• Task goal: Would you reproduce exactly the lines below from the one holding "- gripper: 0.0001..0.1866" through the one holding "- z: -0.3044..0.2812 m", inclusive, and no others?

===== Information shown =====

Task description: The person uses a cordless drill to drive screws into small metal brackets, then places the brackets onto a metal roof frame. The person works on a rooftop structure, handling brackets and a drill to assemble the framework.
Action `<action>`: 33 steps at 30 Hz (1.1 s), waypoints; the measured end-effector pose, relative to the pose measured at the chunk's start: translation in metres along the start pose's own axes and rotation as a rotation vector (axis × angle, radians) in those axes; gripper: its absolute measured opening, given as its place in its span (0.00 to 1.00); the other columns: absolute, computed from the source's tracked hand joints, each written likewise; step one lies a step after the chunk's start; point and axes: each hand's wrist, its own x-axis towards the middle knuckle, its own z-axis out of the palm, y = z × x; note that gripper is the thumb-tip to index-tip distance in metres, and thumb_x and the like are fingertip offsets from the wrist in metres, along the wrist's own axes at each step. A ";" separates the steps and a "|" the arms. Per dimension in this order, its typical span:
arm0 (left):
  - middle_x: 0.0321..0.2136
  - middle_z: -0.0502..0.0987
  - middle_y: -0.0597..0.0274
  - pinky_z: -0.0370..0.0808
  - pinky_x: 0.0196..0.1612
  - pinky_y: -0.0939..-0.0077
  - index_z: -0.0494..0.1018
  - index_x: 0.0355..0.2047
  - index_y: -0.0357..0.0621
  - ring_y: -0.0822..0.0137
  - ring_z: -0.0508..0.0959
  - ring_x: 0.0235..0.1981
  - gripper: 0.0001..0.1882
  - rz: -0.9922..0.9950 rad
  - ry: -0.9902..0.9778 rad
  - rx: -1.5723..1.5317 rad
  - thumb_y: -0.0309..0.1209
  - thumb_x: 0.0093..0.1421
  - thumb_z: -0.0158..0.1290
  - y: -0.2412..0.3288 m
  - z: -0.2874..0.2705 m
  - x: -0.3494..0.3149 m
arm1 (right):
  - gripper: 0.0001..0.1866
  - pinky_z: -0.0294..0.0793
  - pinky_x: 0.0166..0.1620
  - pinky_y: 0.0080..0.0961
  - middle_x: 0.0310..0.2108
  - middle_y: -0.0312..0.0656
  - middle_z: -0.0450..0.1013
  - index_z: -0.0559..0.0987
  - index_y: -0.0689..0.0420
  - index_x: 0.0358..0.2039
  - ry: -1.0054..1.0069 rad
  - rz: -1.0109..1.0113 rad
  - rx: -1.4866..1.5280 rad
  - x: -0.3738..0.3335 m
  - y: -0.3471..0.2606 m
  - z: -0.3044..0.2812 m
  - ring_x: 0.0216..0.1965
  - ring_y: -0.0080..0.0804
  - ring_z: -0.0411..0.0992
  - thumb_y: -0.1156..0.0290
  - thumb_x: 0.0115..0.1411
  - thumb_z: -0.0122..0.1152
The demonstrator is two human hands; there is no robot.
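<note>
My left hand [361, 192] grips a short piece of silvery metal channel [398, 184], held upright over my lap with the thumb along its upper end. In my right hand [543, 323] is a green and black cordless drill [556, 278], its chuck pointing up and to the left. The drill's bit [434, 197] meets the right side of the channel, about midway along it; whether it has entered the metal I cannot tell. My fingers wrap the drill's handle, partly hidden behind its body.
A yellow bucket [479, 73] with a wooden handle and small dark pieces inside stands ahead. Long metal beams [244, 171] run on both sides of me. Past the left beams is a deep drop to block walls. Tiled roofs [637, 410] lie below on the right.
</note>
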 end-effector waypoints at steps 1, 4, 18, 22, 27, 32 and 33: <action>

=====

• Worked solution:
  - gripper: 0.0001..0.1866
  - pinky_z: -0.0294..0.0793
  - pinky_x: 0.0166..0.1620
  - pinky_y: 0.0080..0.0961
  - middle_x: 0.0310..0.2108
  - middle_y: -0.0312..0.0656
  - middle_z: -0.0450..0.1013
  - index_z: -0.0559..0.0987
  - index_y: -0.0689..0.0420
  - index_x: 0.0358..0.2039
  - ry: -1.0054..1.0069 rad
  - rz: -1.0109..1.0113 rad
  - rx: -1.4866..1.5280 rad
  - x: -0.3738..0.3335 m
  - y: -0.3471..0.2606 m
  - z: -0.3044..0.2812 m

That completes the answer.